Jesus, porém, que queria fosse para Ele, só para Ele, o coração desta mulher cheia de encantos e atractivos, quis sair-lhe ao encontro, ferindo-lhe o próprio coração com golpe certeiro. D. Alonso, pai extremoso de Teresa de Ahumada, adoecera subitamente e para nunca mais se erguer. Celebra-se o Natal de 1544. Alegria e hinos de júbilo nos templos e nas ruas; tristeza e lágrimas na casa de D. Alonso. Jaz este venerável ancião no seu leito, rodeado por Lourenço de Cepeda, pároco de Villanueva del Aceral, seu dedicado irmão, de seu genro, D. Martinho de Gusmão Barrientos, e de seus filhos. Entre eles está, dominando sua emoção, Teresa, chamada com urgência da Encarnação.

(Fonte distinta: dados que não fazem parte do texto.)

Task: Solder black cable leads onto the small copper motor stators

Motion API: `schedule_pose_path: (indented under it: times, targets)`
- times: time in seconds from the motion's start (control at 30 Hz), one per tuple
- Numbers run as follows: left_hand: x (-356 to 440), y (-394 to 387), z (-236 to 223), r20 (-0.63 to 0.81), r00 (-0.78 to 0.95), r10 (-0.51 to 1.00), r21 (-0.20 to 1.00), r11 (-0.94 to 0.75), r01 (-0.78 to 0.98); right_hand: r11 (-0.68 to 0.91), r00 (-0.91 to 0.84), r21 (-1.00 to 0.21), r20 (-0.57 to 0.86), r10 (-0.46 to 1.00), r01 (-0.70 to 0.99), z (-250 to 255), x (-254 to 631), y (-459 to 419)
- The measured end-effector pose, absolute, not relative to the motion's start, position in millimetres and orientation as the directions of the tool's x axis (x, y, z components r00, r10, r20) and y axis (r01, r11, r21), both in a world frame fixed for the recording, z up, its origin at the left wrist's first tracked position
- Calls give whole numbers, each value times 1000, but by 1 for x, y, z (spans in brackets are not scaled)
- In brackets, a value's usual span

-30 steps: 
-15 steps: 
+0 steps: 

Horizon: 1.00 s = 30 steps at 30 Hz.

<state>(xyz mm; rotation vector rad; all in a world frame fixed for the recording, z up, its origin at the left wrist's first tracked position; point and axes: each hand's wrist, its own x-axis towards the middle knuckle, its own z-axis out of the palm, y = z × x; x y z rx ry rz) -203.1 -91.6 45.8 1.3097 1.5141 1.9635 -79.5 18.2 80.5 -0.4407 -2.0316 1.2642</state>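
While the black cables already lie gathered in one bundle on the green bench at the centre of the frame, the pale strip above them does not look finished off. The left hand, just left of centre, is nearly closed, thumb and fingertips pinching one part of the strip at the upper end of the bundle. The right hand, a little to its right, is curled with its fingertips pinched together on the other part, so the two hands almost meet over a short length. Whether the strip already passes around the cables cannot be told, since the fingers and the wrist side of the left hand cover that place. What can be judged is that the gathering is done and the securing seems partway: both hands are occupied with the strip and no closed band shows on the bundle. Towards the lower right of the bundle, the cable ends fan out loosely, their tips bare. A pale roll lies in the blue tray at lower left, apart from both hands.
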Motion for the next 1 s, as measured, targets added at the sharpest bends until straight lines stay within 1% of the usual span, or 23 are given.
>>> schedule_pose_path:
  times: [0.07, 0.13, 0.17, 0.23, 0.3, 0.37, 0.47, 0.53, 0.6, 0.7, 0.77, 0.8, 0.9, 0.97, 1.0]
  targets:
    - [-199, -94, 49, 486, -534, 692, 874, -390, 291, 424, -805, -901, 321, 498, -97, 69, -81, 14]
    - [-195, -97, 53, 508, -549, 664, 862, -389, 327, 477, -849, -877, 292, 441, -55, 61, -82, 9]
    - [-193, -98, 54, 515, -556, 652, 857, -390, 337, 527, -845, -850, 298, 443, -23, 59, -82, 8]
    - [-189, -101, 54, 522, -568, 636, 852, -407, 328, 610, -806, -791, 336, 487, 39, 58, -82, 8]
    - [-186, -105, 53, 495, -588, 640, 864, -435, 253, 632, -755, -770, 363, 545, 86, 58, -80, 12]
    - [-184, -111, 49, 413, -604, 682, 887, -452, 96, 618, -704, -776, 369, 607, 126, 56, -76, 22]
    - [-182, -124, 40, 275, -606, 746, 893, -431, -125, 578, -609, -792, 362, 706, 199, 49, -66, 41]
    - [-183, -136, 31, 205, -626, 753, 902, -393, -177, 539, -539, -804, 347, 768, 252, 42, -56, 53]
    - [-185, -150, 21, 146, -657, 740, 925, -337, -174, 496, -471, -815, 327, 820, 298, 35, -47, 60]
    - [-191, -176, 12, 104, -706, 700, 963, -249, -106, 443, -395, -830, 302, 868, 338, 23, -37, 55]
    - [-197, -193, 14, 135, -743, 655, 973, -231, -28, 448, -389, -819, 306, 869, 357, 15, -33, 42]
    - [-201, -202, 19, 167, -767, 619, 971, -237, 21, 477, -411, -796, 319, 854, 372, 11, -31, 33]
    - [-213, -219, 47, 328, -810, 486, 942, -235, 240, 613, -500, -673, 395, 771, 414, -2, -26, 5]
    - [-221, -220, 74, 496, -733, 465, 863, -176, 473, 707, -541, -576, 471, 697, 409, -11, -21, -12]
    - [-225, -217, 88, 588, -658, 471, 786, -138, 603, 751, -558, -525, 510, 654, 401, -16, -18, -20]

O moribundo manifesta vontade de fazer testamento e pronuncia, pela última vez perante o notário, o nome de Teresa, sua filha querida, que nomeia sua testamenteira. Silêncio angustioso e prolongado. No rosto dos circunstantes há lágrimas a rolar pelas faces. Tudo acaba neste mundo – diz com voz apagada D. Alonso, que já está, no limiar da eternidade –; só uma coisa, nos fica: servir a Deus. E fazendo um supremo esforço, insiste em querer recitar o “Credo”: Creio em Deus Pai, Todo-Poderoso, Criador do Céu e da terra, e em Jesus Cristo... Já não pode mais; apaga-se-lhe por completo a voz; olha para o Céu onde está a verdadeira vida, como dirá ao mundo mais tarde sua filha, Santa Teresa. Fecham-se-lhe suavemente os olhos; um frio estranho, acompanhado de suor, espalha-se-lhe pelo corpo todo... Já acabou. Faleceu D. Alonso de Cepeda na paz do Senhor. É o dia 26 de Dezembro de 1544, ao cair da tarde.
Todos ajoelham e rezam em volta do cadáver. As orações de Teresa, dos familiares e criados acompanham seu espírito imortal na sua ascensão ao Céu, onde Deus lhe reserva o eterno galardão.